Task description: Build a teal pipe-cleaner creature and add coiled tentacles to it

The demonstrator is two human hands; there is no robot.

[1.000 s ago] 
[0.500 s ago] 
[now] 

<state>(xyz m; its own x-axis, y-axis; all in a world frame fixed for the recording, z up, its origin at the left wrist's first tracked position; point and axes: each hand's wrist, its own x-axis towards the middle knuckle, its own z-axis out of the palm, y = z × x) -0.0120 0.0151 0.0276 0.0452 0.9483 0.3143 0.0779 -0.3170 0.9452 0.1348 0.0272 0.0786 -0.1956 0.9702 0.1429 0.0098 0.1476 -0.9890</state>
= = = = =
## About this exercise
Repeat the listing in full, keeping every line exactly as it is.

## Output
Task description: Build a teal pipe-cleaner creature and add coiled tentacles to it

The demonstrator is two human hands; there is no robot.

[1.000 s ago] 
[0.500 s ago] 
[now] 

<state>(xyz m; its own x-axis, y-axis; all in a world frame fixed for the recording, z up, its origin at the left wrist's first tracked position; point and axes: each hand's wrist, its own x-axis towards the middle knuckle, its own z-axis out of the palm, y = z × x) -0.0120 0.0151 0.0276 0.0452 0.9483 0.3143 0.0779 -0.3170 0.9452 0.1348 0.0272 0.0786 -0.1956 0.9702 0.1429 0.0098 0.1476 -0.9890</state>

Now the exercise is complete.